You would think that the White House can ease up a bit right now when it comes to dealing with U.S. Latino voters, especially after last weekend’s announcement by President Obama to delay immigration relief because (and there is no other way to put this) Democrats are just afraid of Republicans right now. But such is politics, and what better way to calm the frustrations and anger of many U.S. Latino voters with a proclamation for Hispandering (sorry, Hispanic) Heritage Month celebrating the accomplishments of U.S. Latinos, right? Because, the White House wouldn’t think to rub a little more salt in the wound, right?
It started promising…
In these accomplishments, we recognize that when we lift up the Hispanic community, we strengthen our Nation; when we create more ladders of opportunity, we provide the chance for all Americans to reach their greatest potential. My Administration is committed to supporting and fighting for policies that help Hispanics succeed. We are investing in programs that better prepare students and workers for today’s economy, continuing to address disparities in health care, and pushing initiatives that grow our middle class.
Then it transitioned to this:
Reforming our immigration system remains crucial for our economic future. When workers educated in America are unable to stay and innovate here, we are deprived of their full contributions, and when immigrants have to labor in the shadows, they often earn unfair wages and their families and our economy suffer. That is why I continue to call on the Congress to enact comprehensive immigration reform, and why I am determined to address our broken immigration system through executive action in a way that is sustainable and effective, and within the confines of the law.
After that, it concluded:
America has always drawn its strength from the contributions of a diverse people. Throughout our Nation, Hispanics are advancing our economy, improving our communities, and bettering our country.

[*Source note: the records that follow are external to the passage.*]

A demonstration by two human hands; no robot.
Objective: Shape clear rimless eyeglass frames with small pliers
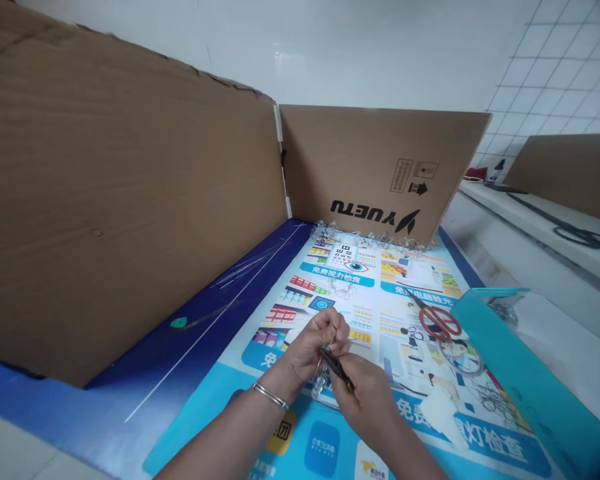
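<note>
My left hand pinches a strand of clear crystal beads, which hangs down below my fingers. A silver bangle circles my left wrist. My right hand grips small dark-handled pliers, whose tip meets the strand at my left fingers. Both hands rest over a printed advertising banner. Red-handled scissors lie on the banner to the right of my hands. More clear bead strands lie heaped along the banner's far edge, and a small tangle sits nearer me.
Brown cardboard panels stand along the left and far sides, one printed YUETU. A teal folder lies at the right, a loop of thin wire beside it. A white ledge with a black cable runs beyond.
</note>
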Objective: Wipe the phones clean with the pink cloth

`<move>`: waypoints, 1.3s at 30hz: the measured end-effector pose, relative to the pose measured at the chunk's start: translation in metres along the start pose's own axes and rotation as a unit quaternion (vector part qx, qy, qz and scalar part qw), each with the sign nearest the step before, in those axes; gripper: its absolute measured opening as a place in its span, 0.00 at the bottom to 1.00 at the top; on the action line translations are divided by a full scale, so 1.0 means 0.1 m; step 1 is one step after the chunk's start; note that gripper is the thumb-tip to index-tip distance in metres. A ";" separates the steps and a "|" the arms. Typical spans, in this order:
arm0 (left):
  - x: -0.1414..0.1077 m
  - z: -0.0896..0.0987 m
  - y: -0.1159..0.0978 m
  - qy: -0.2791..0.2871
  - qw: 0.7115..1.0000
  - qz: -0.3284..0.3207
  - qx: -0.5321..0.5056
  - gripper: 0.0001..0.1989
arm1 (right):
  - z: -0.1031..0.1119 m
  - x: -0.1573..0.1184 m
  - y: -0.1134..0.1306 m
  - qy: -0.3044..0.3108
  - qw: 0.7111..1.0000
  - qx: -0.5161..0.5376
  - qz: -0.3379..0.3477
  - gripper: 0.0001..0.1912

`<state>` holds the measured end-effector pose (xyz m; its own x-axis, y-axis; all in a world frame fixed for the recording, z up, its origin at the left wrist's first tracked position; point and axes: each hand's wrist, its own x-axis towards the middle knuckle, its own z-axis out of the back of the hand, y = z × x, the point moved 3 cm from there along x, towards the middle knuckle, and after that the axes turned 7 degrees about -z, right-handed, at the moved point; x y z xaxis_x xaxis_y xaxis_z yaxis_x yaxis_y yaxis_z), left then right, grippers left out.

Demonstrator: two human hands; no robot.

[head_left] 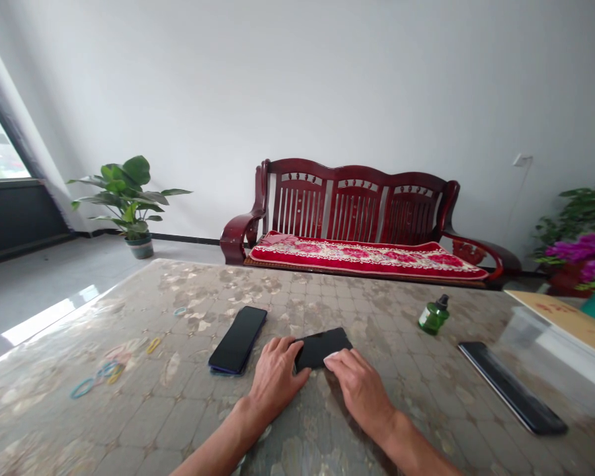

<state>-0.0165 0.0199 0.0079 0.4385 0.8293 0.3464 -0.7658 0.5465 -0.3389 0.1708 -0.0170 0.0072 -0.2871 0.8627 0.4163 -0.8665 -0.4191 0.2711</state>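
A black phone [322, 348] lies flat on the patterned tablecloth [218, 423], turned sideways between my hands. My left hand [276, 370] rests at its left end, with thumb and fingers apart around that end. My right hand [357, 383] is closed in a pinch on something small and white [331, 358], its fingertips at the phone's near right edge. To the left of my left hand lies another dark phone [238, 340], with a blue edge showing under it.
Coloured rubber bands [96, 378] lie at the left. On the right are a green bottle [434, 315], a long dark object [513, 388] and a clear box [555, 350] with a yellowish lid. Behind the table are a wooden bench [357, 205] and a potted plant [133, 198].
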 end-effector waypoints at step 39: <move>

During National Hispanic Heritage Month, let us renew our commitment to ensuring ours remains a society where the talents and potential of all its members can be fully realized.
Interestingly enough, the editors in us feel that immigration paragraph just came out of nowhere. As if it HAD to be inserted to quell the anger. In fact, it wasn’t really needed in such a flowery proclamation. Yet, it “went there” and at a time when we were starting to get over last weekend’s news and beginning to look at it more rationally (BTW, many were pissed), this proclamation gets released tonight. It doesn’t have to always be about immigration (just as we were about to drink some vodka margaritas), and the White House should be wise to not bang that constant message right now. Voters are feeling a bit fragile and used.
Why does it no longer surprise us? It’s like the White House knows U.S. Latinos have no other alternative.
Pass us some more spicy non-dairy creamer, please.